Introduction: Thermoplastic elastomers (TPEs) of the polyurethane (PU)-type have broad applications in medical and healthcare products. However, they are prepared from toxic isocyanates, and the hemocompatibility of TPEs used for manufacturing blood-contacting medical devices remains insufficient, leading to high rates of thrombotic complications, in addition to the risk of infection of implantable devices.

Method: In this paper, we report the facile, up-scalable preparation of a greener non-isocyanate polyurethane (NIPU)-based TPE. We characterized this NIPU in terms of mechanical properties, processability, in vitro hemocompatiblity (namely through the measurement of hemolysis, platelet adhesion, coagulation activation, and kallikrein-like activity), bacterial adhesion, in vitro biocompatibility (towards human fibroblasts and endothelial cells), and in vivo biocompatibility (through subcutaneous implantation in rabbits for up to one month).

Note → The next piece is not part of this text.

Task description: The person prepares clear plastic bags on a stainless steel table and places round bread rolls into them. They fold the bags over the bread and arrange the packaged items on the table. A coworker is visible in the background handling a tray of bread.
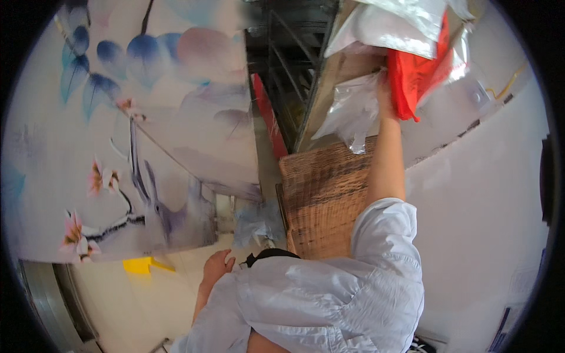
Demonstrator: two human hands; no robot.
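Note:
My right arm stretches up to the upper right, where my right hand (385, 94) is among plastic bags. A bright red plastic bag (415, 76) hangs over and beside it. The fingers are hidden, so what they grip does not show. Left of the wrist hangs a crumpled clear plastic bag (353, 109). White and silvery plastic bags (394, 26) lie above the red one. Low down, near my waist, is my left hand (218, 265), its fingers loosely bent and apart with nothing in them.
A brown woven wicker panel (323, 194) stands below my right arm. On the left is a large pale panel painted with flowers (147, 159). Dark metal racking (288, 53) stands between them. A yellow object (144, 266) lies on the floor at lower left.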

Results: Our NIPU can be processed by multiple relevant manufacturing techniques, i.e. hot pressing, extrusion, injection-molding, electrospinning, and additive manufacturing. In vitro hemocompatibility tests with human blood demonstrate better performance than a conventional medical grade PU-based TPE. This NIPU triggers less contact phase activation of coagulation and significantly less platelet adhesion, and the adhesion of Staphylococcus epidermidis is also reduced compared to PU. This new TPE biomaterial is neither hemolytic nor cytotoxic upon indirect or direct contact with endothelial cells or fibroblasts. Additionally, subcutaneous implantation of this NIPU in rabbits for one and four weeks confirms in vivo biocompatibility and no material degradation.

Conclusion: Our NIPU is therefore a highly valuable potential isocyanate-free alternative to conventional PU-based TPEs for manufacturing customizable blood-contacting devices with improved hemocompatibility and durability.